*Exercise objective*
Transcribe the data that follows precisely, omitting nothing.

*Recorded data*
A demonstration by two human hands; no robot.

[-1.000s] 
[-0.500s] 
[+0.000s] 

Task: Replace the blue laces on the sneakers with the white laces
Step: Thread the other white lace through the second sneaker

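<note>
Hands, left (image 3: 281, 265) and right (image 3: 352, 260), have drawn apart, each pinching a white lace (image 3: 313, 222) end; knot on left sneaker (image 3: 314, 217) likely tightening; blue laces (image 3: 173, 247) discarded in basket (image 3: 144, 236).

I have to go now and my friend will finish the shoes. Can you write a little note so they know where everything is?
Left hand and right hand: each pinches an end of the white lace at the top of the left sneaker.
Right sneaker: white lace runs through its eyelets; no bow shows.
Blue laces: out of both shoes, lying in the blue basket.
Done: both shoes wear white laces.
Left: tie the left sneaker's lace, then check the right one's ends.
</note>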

*Output*
A demonstration by two human hands; no robot.

[-1.000s] 
[-0.500s] 
[+0.000s] 

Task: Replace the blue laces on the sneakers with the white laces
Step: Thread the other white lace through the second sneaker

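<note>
Hands, left (image 3: 281, 265) and right (image 3: 352, 260), have drawn apart, each pinching a white lace (image 3: 313, 222) end; knot on left sneaker (image 3: 314, 217) likely tightening; blue laces (image 3: 173, 247) discarded in basket (image 3: 144, 236).

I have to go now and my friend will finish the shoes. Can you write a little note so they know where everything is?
Left hand and right hand: each pinches an end of the white lace at the top of the left sneaker.
Right sneaker: white lace runs through its eyelets; no bow shows.
Blue laces: out of both shoes, lying in the blue basket.
Done: both shoes wear white laces.
Left: tie the left sneaker's lace, then check the right one's ends.
</note>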

The exercise is now complete.